It occurred to me one day that the standard visualization of the Prisoner's Dilemma is fake.
The core of the Prisoner's Dilemma is this symmetric payoff matrix:
1: C | 1: D | |
2: C | (3, 3) | (5, 0) |
2: D | (0, 5) | (2, 2) |
Player 1, and Player 2, can each choose C or D. 1 and 2's utility for the final outcome is given by the first and second number in the pair. For reasons that will become apparent, "C" stands for "cooperate" and D stands for "defect".
Observe that a player in this game (regarding themselves as the first player) has this preference ordering over outcomes: (D, C) > (C, C) > (D, D) > (C, D).
D, it would seem, dominates C: If the other player chooses C, you prefer (D, C) to (C, C); and if the other player chooses D, you prefer (D, D) to (C, D). So you wisely choose D, and as the payoff table is symmetric, the other player likewise chooses D.
If only you'd both been less wise! You both prefer (C, C) to (D, D). That is, you both prefer mutual cooperation to mutual defection.
The Prisoner's Dilemma is one of the great foundational issues in decision theory, and enormous volumes of material have been written about it. Which makes it an audacious assertion of mine, that the usual way of visualizing the Prisoner's Dilemma has a severe flaw, at least if you happen to be human.
The classic visualization of the Prisoner's Dilemma is as follows: you are a criminal, and you and your confederate in crime have both been captured by the authorities.
Independently, without communicating, and without being able to change your mind afterward, you have to decide whether to give testimony against your confederate (D) or remain silent (C).
Both of you, right now, are facing one-year prison sentences; testifying (D) takes one year off your prison sentence, and adds two years to your confederate's sentence.
Or maybe you and some stranger are, only once, and without knowing the other player's history, or finding out who the player was afterward, deciding whether to play C or D, for a payoff in dollars matching the standard chart.

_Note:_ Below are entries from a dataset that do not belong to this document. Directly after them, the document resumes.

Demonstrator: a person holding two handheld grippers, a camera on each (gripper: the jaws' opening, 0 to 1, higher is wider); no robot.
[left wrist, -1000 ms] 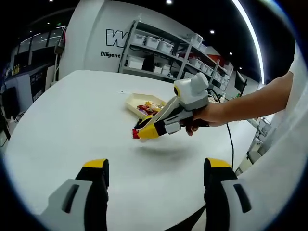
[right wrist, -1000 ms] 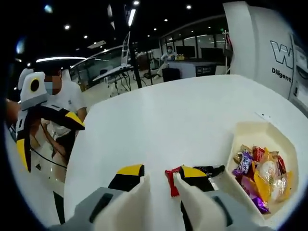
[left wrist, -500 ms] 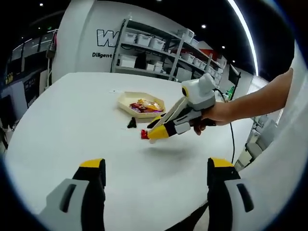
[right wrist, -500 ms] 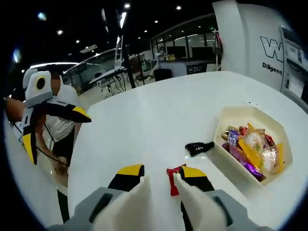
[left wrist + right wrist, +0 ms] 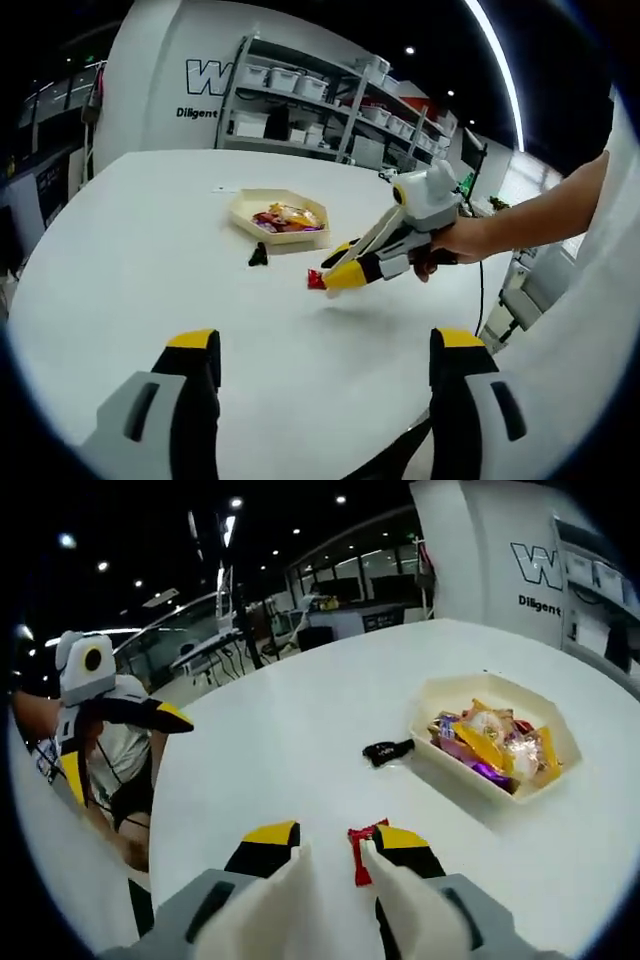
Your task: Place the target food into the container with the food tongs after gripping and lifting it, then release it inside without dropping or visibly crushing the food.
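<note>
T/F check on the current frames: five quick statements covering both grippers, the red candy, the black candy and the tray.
1. The right gripper is shut on a red candy. True.
2. The tray is empty. False: it holds a pile of wrapped candies.
3. A black candy lies on the table beside the tray, outside it. True.
4. The left gripper grips the black candy. False: its jaws stand wide apart with nothing between them.
5. The red candy is already inside the tray. False: it is held in the right gripper's jaws, away from the tray, as the left gripper view also shows.
</note>
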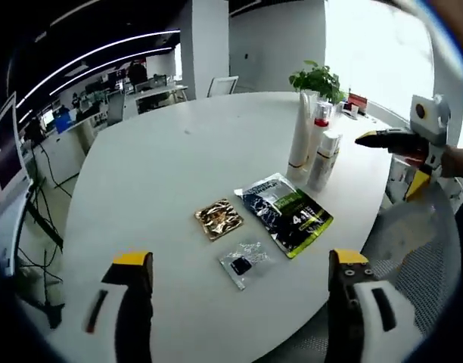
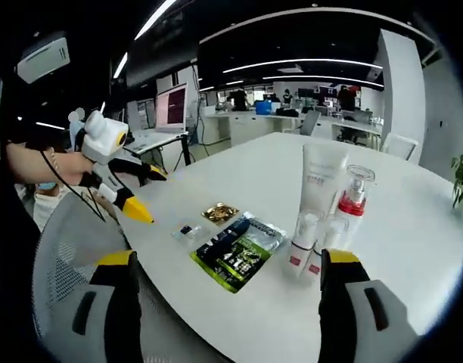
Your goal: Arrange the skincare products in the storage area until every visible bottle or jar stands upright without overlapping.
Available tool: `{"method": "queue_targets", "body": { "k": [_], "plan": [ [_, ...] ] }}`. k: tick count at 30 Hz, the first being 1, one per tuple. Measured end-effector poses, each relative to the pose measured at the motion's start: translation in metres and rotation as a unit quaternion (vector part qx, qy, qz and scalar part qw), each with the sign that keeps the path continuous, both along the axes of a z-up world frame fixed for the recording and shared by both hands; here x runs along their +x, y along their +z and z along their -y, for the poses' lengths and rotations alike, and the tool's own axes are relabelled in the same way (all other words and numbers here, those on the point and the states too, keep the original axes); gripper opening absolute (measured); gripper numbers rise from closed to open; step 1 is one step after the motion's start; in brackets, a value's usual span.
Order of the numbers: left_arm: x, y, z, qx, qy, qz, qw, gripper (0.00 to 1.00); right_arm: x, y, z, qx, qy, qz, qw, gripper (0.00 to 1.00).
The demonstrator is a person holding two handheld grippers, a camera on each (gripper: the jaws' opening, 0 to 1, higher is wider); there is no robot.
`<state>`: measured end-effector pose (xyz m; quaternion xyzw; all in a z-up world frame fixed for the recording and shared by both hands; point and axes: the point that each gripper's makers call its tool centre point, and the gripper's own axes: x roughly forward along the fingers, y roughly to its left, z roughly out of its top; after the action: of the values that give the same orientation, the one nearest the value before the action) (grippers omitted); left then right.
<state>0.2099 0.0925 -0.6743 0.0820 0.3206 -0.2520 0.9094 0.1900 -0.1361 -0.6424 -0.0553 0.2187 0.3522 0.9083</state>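
Note:
On the round white table [image 1: 163, 151] three containers stand upright close together: a tall white tube [image 1: 300, 132], a pump bottle with a red collar [image 1: 320, 121] and a short white bottle [image 1: 324, 160]. My left gripper [image 1: 243, 283] is open, low over the near edge, well short of them. In the right gripper view the tube [image 2: 322, 178], the pump bottle [image 2: 352, 198] and the short bottle [image 2: 330, 236] stand just ahead of my open right gripper [image 2: 228, 287]. Each gripper also appears in the other's view, held by a hand with its jaws apart: right gripper [image 1: 402, 144], left gripper [image 2: 129, 185].
A dark green pouch [image 1: 286, 213], a gold sachet [image 1: 219, 218] and a small clear packet [image 1: 243, 265] lie flat in front of the bottles. A potted plant [image 1: 318, 79] stands behind them. A grey mesh chair [image 2: 65, 249] is at the table edge.

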Motion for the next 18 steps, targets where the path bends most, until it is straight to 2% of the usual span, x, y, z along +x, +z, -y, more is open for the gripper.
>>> {"method": "queue_targets", "body": {
  "k": [3, 5, 8, 10, 13, 15, 18],
  "plan": [
    [-0.005, 0.0, -0.001, 0.0, 0.0, 0.006, 1.0, 0.99, 0.004, 0.003, 0.011, 0.001, -0.021, 0.005, 0.9998, 0.99],
    [-0.009, 0.001, -0.002, -0.003, 0.002, 0.006, 1.0, 0.99, 0.007, 0.007, 0.023, -0.002, -0.038, 0.02, 0.9991, 0.99],
    [-0.015, 0.004, -0.004, -0.011, 0.008, 0.01, 0.9999, 0.99, 0.007, 0.004, 0.034, 0.011, -0.06, 0.009, 0.9981, 0.99],
    [-0.019, 0.004, -0.005, -0.011, 0.011, 0.014, 0.9998, 0.99, 0.008, 0.003, 0.041, 0.006, -0.075, 0.012, 0.9971, 0.99],
    [-0.021, 0.004, -0.011, -0.014, 0.024, 0.024, 0.9993, 0.99, 0.008, 0.002, 0.046, 0.01, -0.089, 0.006, 0.996, 0.99],
    [-0.022, 0.005, -0.015, -0.01, 0.032, 0.019, 0.9992, 0.99, 0.008, 0.002, 0.046, 0.011, -0.095, 0.004, 0.9954, 0.99],
    [-0.016, 0.011, -0.016, -0.013, 0.035, 0.043, 0.9984, 0.98, 0.01, 0.007, 0.047, 0.02, -0.104, 0.007, 0.9943, 0.99]
  ]
}}
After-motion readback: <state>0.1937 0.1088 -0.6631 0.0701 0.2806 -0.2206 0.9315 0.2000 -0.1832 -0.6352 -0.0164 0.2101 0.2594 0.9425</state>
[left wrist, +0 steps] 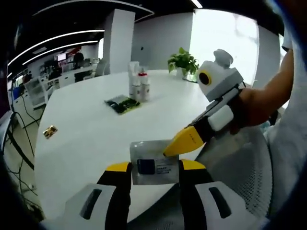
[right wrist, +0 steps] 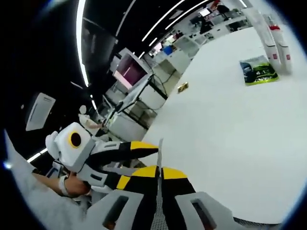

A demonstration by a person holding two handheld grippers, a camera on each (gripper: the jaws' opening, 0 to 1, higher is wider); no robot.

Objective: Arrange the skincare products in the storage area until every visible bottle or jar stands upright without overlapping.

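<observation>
The flat, silvery-white sachet with a dark blue label panel (left wrist: 154,167) hangs off the near edge of the round white table (left wrist: 91,134), its long axis running across between the left gripper (left wrist: 154,168), whose yellow-tipped jaws stand wide on either side of it, and the right gripper (left wrist: 184,142) pinching its upper right corner. In the right gripper view that gripper's (right wrist: 159,168) jaws are pressed together on the sachet's thin edge (right wrist: 159,149). The upright cluster of white bottles (left wrist: 138,82) and the green-and-black packet (left wrist: 123,103) lie well apart across the table, so I judge both hands must carry the sachet forward there.
</observation>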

And, oh yes - in the classic visualization you're supposed to pretend that you're entirely selfish, that you don't care about your confederate criminal, or the player in the other room.
It's this last specification that makes the classic visualization, in my view, fake.
You can't avoid hindsight bias by instructing a jury to pretend not to know the real outcome of a set of events. And without a complicated effort backed up by considerable knowledge, a neurologically intact human being cannot pretend to be genuinely, truly selfish.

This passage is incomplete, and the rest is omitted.